The biomedical model simply cannot explain the complexities of human experience, human disease, illness. Not only are there vast differences between individuals in their physical and physiological selves, there are social and cultural and dietary and a myriad others. It is simply not feasible to “fix” every underlying “cause” to get rid of a “disease”. Even infectious disease that we know is caused by a virus or bacterium does not affect everyone. Necessary but not sufficient is the phrase. The TB (or any other) bacterium is necessary for TB but not sufficient. Other factors must be present.

 

So why is it so difficult to believe that in some people that tick bite, with or without the bull’s eye rash, might lead to long term problems; problems amplified by the individual who also believes there is a problem that needs fixing and whose stress levels rise as a result. After all, if they feel so lousy it must be something terrible – cancer, maybe.

 

We believe in the magic of medicine so when it fails us we are hurt, angry, disappointed. This explains why Lyme (or chronic fatigue etc.) activists so often sound like such loony tunes. Even as they decry the evils of the medical establishment they search for legitimacy from it, absolution, that what they are feeling is “real”. (Which will also translate into other institutions recognizing said condition which then has other consequences like disability.)  True, there is the odd hypochondriac, Munchhausen’s, factitious patient. But there are also people who suffer from pains and disabilities that medicine cannot explain – and abandons, using the term “psychosomatic” like a cudgel. So what if it’s psychosomatic?
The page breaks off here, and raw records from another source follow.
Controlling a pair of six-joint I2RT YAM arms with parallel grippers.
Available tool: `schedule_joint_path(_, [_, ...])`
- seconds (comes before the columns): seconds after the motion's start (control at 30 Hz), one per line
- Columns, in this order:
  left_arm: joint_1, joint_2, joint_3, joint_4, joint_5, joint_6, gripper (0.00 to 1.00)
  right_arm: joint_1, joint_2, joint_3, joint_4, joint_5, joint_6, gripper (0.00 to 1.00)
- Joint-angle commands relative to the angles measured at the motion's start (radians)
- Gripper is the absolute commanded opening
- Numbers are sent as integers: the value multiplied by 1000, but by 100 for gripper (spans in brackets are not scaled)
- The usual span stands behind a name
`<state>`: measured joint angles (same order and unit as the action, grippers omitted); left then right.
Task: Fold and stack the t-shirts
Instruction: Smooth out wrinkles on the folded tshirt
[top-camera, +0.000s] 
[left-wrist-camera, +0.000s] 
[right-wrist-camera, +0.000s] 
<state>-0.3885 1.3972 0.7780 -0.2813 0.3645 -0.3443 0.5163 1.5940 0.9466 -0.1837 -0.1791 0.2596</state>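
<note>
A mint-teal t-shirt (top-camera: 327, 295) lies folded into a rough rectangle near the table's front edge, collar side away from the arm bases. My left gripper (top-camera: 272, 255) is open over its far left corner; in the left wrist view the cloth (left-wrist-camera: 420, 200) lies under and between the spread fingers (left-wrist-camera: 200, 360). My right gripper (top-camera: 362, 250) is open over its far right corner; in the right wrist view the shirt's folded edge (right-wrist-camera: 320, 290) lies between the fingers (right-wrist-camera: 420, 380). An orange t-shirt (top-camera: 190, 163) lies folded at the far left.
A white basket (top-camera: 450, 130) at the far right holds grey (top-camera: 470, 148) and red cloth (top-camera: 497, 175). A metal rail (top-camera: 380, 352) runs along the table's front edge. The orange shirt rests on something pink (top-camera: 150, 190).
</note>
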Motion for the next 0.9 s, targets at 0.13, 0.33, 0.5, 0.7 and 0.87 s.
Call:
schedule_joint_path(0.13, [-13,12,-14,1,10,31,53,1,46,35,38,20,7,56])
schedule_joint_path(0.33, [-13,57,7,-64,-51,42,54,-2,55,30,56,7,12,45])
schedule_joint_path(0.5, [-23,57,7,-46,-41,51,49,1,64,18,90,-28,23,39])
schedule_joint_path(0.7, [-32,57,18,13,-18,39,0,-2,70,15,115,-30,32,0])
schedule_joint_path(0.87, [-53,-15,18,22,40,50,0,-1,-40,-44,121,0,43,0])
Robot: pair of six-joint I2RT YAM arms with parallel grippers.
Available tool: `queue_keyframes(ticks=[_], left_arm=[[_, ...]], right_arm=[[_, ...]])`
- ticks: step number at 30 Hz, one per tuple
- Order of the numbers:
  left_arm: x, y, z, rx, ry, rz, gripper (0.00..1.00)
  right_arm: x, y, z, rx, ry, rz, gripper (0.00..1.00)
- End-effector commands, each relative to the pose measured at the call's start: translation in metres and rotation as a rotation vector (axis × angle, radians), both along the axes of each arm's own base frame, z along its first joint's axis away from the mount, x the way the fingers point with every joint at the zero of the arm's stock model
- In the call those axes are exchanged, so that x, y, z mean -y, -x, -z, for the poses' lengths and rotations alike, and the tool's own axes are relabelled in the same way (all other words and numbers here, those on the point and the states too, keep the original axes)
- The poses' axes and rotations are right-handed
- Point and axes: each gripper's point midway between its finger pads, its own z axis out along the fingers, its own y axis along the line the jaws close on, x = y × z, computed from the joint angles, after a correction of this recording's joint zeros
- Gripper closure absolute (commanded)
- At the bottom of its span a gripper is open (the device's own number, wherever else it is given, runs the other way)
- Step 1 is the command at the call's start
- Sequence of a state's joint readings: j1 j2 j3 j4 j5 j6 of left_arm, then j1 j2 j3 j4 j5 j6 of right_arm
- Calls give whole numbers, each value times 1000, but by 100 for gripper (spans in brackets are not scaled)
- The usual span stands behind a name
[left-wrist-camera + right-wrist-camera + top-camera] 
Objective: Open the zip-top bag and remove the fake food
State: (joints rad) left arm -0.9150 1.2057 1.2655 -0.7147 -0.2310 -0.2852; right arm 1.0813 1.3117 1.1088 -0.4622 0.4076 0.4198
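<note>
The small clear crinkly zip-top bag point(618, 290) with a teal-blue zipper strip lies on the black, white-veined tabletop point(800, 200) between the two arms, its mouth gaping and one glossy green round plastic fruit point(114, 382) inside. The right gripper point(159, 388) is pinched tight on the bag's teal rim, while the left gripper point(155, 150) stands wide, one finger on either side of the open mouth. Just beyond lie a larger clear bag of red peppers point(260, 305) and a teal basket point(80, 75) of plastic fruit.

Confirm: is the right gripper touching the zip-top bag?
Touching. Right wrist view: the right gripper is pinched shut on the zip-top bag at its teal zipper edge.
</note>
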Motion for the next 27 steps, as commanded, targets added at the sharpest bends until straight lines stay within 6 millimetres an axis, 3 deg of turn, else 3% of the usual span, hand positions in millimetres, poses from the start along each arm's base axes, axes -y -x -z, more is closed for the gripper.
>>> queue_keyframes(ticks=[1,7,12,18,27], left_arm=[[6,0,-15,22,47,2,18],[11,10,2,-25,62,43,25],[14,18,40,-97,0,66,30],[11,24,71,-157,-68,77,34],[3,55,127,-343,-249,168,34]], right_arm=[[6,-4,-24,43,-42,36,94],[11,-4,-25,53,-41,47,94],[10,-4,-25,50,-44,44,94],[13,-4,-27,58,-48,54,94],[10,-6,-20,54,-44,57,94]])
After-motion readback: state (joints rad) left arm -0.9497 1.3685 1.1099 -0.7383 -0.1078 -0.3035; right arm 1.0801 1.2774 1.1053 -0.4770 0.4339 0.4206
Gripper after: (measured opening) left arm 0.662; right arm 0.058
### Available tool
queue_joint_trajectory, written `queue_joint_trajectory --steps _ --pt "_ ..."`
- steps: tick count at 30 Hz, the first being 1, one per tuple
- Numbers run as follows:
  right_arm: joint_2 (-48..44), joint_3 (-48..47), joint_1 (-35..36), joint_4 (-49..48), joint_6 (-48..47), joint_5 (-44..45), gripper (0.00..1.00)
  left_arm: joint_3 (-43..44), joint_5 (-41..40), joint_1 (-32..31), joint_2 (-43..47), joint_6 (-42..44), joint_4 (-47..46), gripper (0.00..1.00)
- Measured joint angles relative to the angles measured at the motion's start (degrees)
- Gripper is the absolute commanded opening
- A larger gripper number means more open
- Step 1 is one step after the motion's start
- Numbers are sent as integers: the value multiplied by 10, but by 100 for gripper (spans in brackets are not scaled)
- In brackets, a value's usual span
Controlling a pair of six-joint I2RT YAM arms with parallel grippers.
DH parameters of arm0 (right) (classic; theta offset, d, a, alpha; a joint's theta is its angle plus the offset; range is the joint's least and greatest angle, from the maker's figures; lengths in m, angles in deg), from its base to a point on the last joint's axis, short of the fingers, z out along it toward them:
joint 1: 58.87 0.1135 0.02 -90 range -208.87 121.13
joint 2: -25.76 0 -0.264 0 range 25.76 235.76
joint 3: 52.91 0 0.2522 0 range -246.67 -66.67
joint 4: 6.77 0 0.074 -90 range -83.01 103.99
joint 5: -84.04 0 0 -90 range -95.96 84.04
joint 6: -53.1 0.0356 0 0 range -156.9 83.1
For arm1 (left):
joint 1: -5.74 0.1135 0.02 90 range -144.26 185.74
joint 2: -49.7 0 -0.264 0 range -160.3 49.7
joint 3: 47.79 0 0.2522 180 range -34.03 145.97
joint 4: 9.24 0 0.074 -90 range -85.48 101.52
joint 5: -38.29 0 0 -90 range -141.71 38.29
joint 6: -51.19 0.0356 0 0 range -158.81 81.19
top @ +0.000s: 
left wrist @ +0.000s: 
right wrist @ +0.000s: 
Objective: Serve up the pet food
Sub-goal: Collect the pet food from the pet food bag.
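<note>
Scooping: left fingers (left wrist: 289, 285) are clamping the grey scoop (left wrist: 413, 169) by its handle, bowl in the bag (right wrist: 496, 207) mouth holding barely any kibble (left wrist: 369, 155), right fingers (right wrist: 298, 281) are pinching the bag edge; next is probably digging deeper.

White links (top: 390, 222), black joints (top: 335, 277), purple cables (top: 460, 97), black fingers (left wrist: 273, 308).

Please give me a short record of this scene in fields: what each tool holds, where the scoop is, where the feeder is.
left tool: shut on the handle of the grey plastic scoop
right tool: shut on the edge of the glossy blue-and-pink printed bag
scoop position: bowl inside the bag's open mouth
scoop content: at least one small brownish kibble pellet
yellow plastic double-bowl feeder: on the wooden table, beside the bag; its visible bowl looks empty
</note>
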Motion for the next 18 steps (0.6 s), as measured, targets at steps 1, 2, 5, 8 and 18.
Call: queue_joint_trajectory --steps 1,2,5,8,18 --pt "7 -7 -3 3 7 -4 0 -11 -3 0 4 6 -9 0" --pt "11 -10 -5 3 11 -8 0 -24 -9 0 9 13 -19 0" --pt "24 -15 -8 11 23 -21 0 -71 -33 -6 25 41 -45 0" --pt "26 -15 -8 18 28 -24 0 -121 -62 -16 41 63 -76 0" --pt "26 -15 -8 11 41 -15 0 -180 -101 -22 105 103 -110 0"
All psychosomatic means is that the illness or symptoms originate from the mind, not the body (at least insofar as we can tell – our imaging and tests and so on not being exactly infallible). Who cares where the problem originates when people need help?  Isn’t medicine about exactly that, doing no harm, helping people feel better, function better? It seems logical that some people have the type of immune system that reacts, over time, to some kind of toxic insult, tick related or otherwise. These are the folks who develop rheumatic and other symptoms over time, the ones that medicine refuses to countenance.

 

What I do not understand is why.  Why does not having a diagnosis, a label, mean you have to deny people even have a problem?  (Some Hon. Members: Shame, Shame.)